Now, I am just this guy on the Internet, but based on this information it looks like, no, health care has not been going up in double digits for years and years and years. It in fact looks like that the rate of increase had been going down for a few years, then took a rather large jump in 2011… which, probably not coincidentally, is the year after the Democrats (led, in large part, by one Senator Chuck Schumer) slapped a gigantic parking brake on the economy and called it “Obamacare.” And it looks like worker contributions had taken a big jump in 2010 – in anticipation of Obamacare costs? – with periods of significantly smaller cost growth before or after that period.

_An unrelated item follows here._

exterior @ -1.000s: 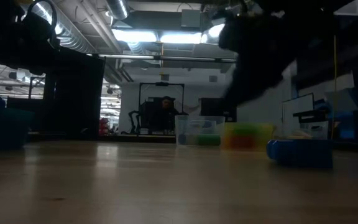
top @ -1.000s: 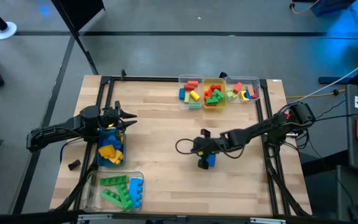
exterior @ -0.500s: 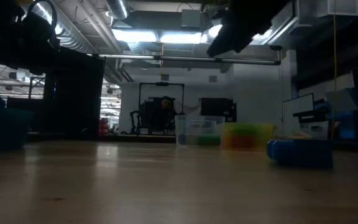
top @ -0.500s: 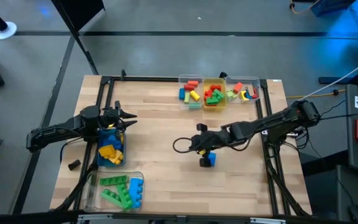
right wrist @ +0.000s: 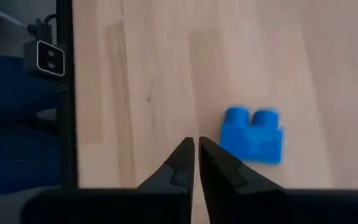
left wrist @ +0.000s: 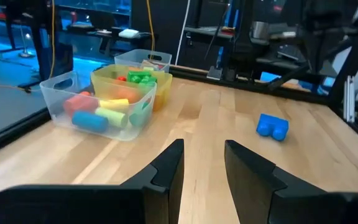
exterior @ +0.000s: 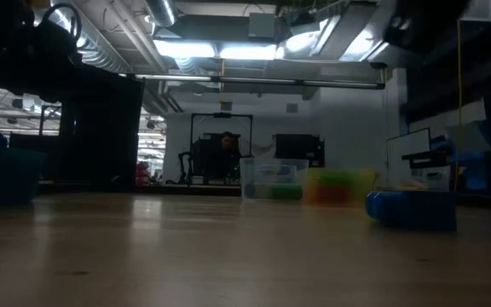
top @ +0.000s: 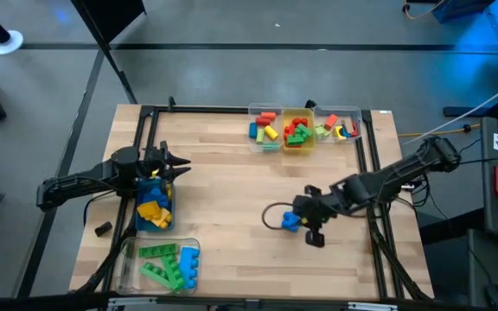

Now, I am willing enough to believe that I may have missed a memo or two, here – but if Chuck Schumer didn’t mean average premium rates for employer-based insurance – which, again, is what a majority of the population has – then what did he mean when he said that rates were going up for years and years and years?

Moe Lane (crosspost)

PS: I’ve been told that insurance premiums for companies can and do go up significantly.  But Schumer wasn’t talking about that; he was clearly saying that rates for consumers have been rising by double digits per year.  I really do think that he should clarify further than he has (see below).

PPS: Schumer has since walked back the double-digit claim, sorta:

“The rise in healthcare premiums is market-driven and predates Obamacare,” Schumer said in a statement provided exclusively to TPM. “The fact is, the law is already working to significantly slow that rise, and ensure a higher quality of care to boot.”

Only problem is, we still don’t know where he got that double-digit claim from in the first place. Well, that and the fact that the rate apparently increased right after Obamacare was passed. Or – if you’re assuming that Sen Schumer meant worker contributions – it’s only recently increased by double digits once: the year that Obamacare passed.